After we built the source for our fallback path, we were ready to add fallbacks to the translation client RPCs. If the RPC to retrieve localization content failed, despite retries and the high-availability architecture of the translation service, the translation client now falls back to pulling the localized content for the requested feature from S3, as shown in Figure 5. Once the raw data is received by the client, it is deserialized with protobufs in the same manner as the normal gRPC response. During an outage, the data pulled from S3 is either identical or, at worst, slightly behind the data that would have come from the translation service directly. Because S3 availability is independent from the translation service’s availability, it aligns with the two characteristics of a successful fallback.

It’s crucial to react quickly during incidents. We updated the client so that we can configure primary and fallback paths on the fly. During a degradation of the primary path, we might decide to promote the fallback path as primary and vice versa. Using DoorDash’s distributed configuration system, we can update this configuration for all microservices or only selected ones without needing to redeploy the affected services. This enables us to react promptly and with confidence to more long-lasting failures.

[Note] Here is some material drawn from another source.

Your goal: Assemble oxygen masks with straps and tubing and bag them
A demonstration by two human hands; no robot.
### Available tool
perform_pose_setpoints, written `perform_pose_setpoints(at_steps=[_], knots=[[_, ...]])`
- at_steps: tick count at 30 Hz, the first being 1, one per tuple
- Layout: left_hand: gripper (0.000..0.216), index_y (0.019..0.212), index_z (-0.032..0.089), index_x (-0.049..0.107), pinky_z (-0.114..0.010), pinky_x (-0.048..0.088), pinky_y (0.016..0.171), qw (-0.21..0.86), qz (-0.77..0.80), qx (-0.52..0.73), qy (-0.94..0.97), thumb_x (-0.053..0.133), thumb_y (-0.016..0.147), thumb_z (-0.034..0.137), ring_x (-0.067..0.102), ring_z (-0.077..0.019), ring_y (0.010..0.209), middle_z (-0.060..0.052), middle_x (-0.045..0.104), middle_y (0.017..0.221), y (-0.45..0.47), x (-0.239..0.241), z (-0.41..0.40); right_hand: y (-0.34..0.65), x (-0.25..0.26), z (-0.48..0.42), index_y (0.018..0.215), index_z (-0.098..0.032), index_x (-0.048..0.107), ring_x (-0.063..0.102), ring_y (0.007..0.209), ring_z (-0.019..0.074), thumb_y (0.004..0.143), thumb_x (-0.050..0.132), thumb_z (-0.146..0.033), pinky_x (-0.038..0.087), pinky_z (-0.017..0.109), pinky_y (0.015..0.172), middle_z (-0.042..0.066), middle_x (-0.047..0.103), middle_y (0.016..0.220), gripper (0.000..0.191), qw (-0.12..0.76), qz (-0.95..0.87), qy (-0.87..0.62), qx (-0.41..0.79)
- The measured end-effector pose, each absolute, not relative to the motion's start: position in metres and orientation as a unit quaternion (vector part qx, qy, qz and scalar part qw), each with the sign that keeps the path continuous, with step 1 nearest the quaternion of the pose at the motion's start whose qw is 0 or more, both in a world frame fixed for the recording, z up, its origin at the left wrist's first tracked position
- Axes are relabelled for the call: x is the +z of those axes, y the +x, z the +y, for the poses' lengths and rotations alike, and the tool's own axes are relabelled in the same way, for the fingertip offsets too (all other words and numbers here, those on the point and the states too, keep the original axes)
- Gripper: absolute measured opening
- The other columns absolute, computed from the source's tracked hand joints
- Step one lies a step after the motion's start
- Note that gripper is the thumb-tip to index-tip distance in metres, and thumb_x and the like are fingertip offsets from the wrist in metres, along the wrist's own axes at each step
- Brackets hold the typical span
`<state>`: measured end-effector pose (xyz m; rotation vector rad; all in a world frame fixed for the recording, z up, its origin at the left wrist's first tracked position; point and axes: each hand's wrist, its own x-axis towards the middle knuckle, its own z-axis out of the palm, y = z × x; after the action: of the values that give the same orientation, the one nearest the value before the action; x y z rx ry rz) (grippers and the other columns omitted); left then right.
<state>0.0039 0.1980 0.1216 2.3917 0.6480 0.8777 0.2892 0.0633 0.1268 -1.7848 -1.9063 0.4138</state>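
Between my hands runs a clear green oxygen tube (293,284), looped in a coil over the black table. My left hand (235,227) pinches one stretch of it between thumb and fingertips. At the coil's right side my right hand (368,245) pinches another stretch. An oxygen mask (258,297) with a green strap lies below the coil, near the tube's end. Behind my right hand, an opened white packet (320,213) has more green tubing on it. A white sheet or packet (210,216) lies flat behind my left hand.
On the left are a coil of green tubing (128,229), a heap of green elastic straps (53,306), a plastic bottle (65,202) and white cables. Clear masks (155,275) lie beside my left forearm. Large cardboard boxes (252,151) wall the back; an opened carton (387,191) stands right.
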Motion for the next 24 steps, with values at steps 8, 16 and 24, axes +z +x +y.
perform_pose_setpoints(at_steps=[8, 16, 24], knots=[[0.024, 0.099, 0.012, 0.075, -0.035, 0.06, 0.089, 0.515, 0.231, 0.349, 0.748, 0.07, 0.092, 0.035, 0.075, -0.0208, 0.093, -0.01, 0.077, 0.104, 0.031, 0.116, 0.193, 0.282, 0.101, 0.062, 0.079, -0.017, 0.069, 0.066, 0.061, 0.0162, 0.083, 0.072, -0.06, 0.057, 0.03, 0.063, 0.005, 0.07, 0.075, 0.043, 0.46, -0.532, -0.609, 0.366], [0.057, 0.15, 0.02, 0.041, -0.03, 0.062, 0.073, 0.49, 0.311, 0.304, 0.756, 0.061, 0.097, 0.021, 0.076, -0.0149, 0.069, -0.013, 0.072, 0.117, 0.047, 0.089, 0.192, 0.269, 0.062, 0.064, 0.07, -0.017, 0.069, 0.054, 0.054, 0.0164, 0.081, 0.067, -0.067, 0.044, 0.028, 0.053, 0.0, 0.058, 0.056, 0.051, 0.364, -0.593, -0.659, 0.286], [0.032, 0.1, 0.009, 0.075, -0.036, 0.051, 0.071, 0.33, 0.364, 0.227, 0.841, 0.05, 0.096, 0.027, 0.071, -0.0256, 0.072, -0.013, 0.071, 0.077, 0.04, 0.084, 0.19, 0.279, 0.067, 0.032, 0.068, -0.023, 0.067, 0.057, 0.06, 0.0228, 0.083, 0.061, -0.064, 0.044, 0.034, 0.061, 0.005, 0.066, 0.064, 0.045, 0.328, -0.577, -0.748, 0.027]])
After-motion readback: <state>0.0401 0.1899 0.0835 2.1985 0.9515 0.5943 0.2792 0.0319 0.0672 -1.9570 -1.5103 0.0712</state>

Conclusion: Embrace failures in distributed systems

Fault-tolerant architectures embrace failures as the norm. In high-scale architectures, it’s a recipe for disaster to plan around avoiding failures. With all the variables that go into a large system, including hardware and software unreliability as well as adding the human factor to the equation, errors are inevitable.

With the myriad strategies described here to mitigate failures, it is possible to keep systems operational despite them. The fallbacks we have deployed to improve our system’s fault tolerance is just one of the many initiatives DoorDash undertakes to provide our customers the best service possible.